Elevated Dining Experience Redefined
Zephalto plans to elevate its balloon-suspended restaurant to an altitude of 25 kilometers in the atmosphere. This innovative approach to space tourism follows in the footsteps of high-profile companies such as SpaceX, Blue Origin, and Virgin Galactic, which aim to make space the next must-visit vacation spot.
While Zephalto, founded in 2016, is not alone in the race to transport passengers in a luxury hot air balloon, Floridian company Space Perspective is also taking reservations for its Spaceship Neptune. It is important to note that there is a significant difference between a trip to orbital space and suborbital space.
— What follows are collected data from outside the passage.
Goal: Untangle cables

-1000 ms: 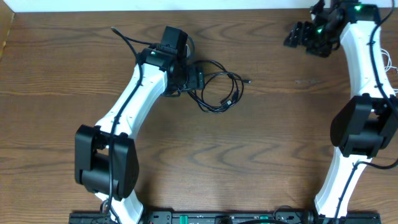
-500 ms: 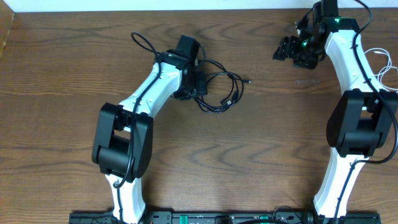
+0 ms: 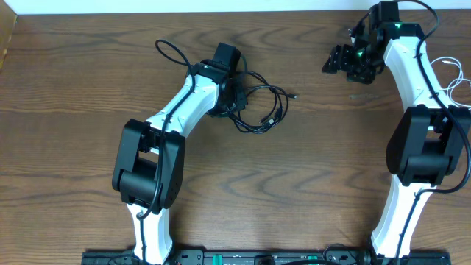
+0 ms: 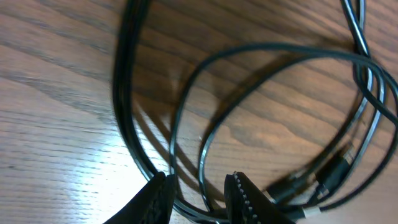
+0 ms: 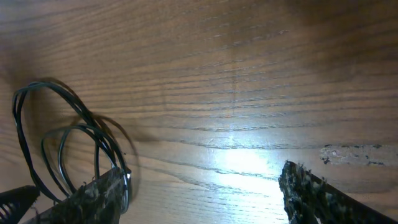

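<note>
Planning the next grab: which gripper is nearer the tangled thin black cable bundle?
Left. The left gripper straddles strands of the black cable bundle; the right gripper is far away across the wooden table.

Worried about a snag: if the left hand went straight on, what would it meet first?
Probably the black cable, whose strands run just ahead of the left hand, then the table; depth is unclear.

Brown wood-grain table [image 3: 309,169], pale scuff mark [image 5: 348,152] on it, black rail [image 3: 243,258] along its near edge.
</note>
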Action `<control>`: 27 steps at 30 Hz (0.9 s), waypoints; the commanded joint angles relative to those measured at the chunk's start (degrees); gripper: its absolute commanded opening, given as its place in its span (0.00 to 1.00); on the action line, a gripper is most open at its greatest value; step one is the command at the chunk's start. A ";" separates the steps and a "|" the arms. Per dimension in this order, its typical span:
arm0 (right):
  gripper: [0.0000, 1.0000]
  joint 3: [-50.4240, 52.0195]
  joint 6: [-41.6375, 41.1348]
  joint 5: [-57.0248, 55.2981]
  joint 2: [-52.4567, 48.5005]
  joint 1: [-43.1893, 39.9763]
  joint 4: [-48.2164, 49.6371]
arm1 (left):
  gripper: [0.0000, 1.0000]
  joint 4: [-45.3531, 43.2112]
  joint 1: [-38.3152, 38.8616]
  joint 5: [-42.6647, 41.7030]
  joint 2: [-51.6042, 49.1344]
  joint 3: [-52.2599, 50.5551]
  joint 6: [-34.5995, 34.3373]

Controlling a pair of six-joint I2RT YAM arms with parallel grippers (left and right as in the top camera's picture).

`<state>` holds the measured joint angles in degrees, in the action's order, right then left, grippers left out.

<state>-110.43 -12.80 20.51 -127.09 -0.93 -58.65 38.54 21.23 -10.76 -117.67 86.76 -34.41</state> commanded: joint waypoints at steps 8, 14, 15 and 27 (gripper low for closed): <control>0.77 0.55 -0.42 -0.59 -0.48 0.66 0.20 | 0.32 0.59 0.13 3.34 -2.60 -0.31 -1.95; 0.77 0.55 -0.39 -0.92 -0.48 0.66 0.87 | 0.32 0.20 0.13 3.34 -2.60 -0.31 -1.92; 0.77 0.55 -0.39 -0.92 -0.48 0.66 1.05 | 0.32 0.20 0.13 3.34 -2.60 -0.31 -1.92; 0.77 0.55 0.26 -1.14 -0.48 0.66 1.29 | 0.31 -1.27 0.13 4.33 -2.60 -3.58 -1.95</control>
<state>-110.41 -12.78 19.66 -127.09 -0.60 -57.52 37.78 21.23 -8.29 -119.52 84.71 -36.05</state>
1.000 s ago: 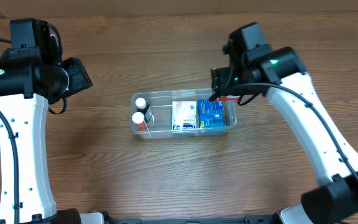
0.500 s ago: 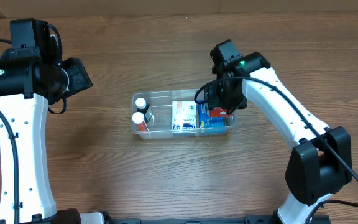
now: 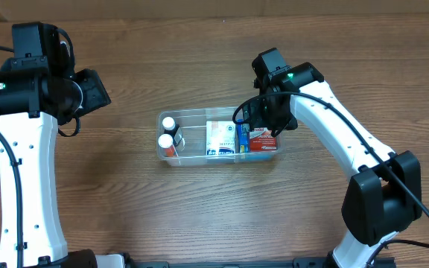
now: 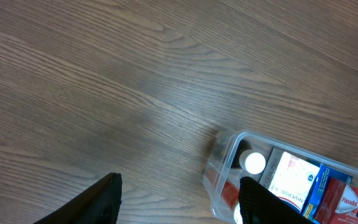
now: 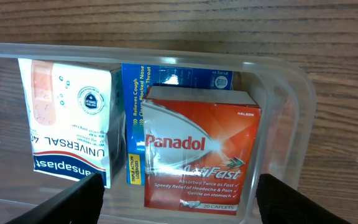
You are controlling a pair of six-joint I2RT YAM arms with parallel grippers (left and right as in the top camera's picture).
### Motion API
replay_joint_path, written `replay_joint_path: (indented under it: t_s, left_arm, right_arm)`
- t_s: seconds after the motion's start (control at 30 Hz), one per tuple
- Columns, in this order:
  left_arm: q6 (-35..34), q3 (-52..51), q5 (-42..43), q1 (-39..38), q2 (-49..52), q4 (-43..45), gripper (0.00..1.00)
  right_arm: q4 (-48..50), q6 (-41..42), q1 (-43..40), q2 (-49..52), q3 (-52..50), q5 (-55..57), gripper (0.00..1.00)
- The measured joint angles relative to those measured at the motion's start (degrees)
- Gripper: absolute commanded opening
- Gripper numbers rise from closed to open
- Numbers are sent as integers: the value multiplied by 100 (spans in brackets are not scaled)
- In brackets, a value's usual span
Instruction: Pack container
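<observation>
Left gripper (image 4: 185,202): I read it as open, fingers spread wide with nothing between them. It hangs well apart from the container, off its left end and towards the far side of the table (image 3: 125,216).
Container (image 3: 199,113): a clear tub at mid-table. In the overhead view its long axis runs left to right.
Bottles: two, white-capped, at the container's left end. One (image 3: 168,123) is on the far side and one (image 3: 165,140) on the near side.
Plaster box (image 3: 218,138): one, white, marked Universal, in the middle of the container.
Blue box (image 3: 242,138): one, standing on edge between the plaster box and the Panadol box. It sits tight against both.
Panadol box (image 3: 261,140): one, red, at the container's right end, label up and partly over the blue box.
Right gripper (image 5: 182,208): fingers parted, holding nothing. They stand either side of the Panadol box and clear of it.
Deciding relation: the Panadol box lies straight below the right gripper, inside the container. The right arm is much the nearer; the left is well off.
Count: five items in the container, and I see none outside it.
Judgement: packing looks complete or nearly so. The next move for the right gripper is a straight lift clear of the container's right wall.
</observation>
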Motion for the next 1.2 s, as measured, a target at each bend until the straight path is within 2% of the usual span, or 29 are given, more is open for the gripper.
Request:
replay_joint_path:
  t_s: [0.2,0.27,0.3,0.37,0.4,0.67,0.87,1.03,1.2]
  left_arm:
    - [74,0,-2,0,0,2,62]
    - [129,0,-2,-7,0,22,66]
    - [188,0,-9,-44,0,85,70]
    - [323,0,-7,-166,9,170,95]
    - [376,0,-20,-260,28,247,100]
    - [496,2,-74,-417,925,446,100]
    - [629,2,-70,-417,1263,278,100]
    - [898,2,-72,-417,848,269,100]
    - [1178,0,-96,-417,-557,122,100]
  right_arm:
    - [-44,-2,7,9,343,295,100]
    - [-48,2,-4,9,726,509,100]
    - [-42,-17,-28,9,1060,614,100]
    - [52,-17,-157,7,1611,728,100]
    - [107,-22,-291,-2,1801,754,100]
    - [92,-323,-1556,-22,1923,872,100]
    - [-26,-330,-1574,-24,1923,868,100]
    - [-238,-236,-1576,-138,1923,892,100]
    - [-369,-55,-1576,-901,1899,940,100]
The latter involves brief exposure to weightlessness and space views during a flight to the atmosphere’s edge, 60 miles above Earth.
The Celeste capsule, which will not reach suborbital space, will still soar significantly higher than a commercial airplane, offering unparalleled views of the Earth and stars without the loss of gravity and an associated feeling of weightlessness. Vincent Farret d’Astiès, the founder of Zephalto, compares the atmosphere inside Celeste to traveling on a plane, albeit with more spectacular views and luxurious vibes. The interior of the pressurized capsule is being designed by French designer Joseph Dirand, with designs set to exude “French savoir-faire,” according to Zephalto.
Zephalto has yet to announce the chefs who will prepare meals aboard Celeste, but the plan is to have a revolving team of culinary experts who will have complete freedom to select the menu. Zephalto is determined that “chefs can exercise their creative license and ensure the ability to personalize the guest experience to offer something that is refined and elevated,” so some may choose to serve the meal before the journey rather than during.
The company has collaborated closely with France’s space agency, CNES, on the project and counts Airbus, an aviation company, as one of its partners. The balloon, which will be powered by helium, must have the same certifications as a commercial aircraft, according to the European Aviation Safety Agency and Zephalto.
Zephalto claims to have completed three partially manned test flights, with a full journey scheduled for later this year. People of all ages will be permitted to fly, and no prior training will be required. Currently, Celeste is set to depart from France, but Zephalto hopes to expand globally in the near future.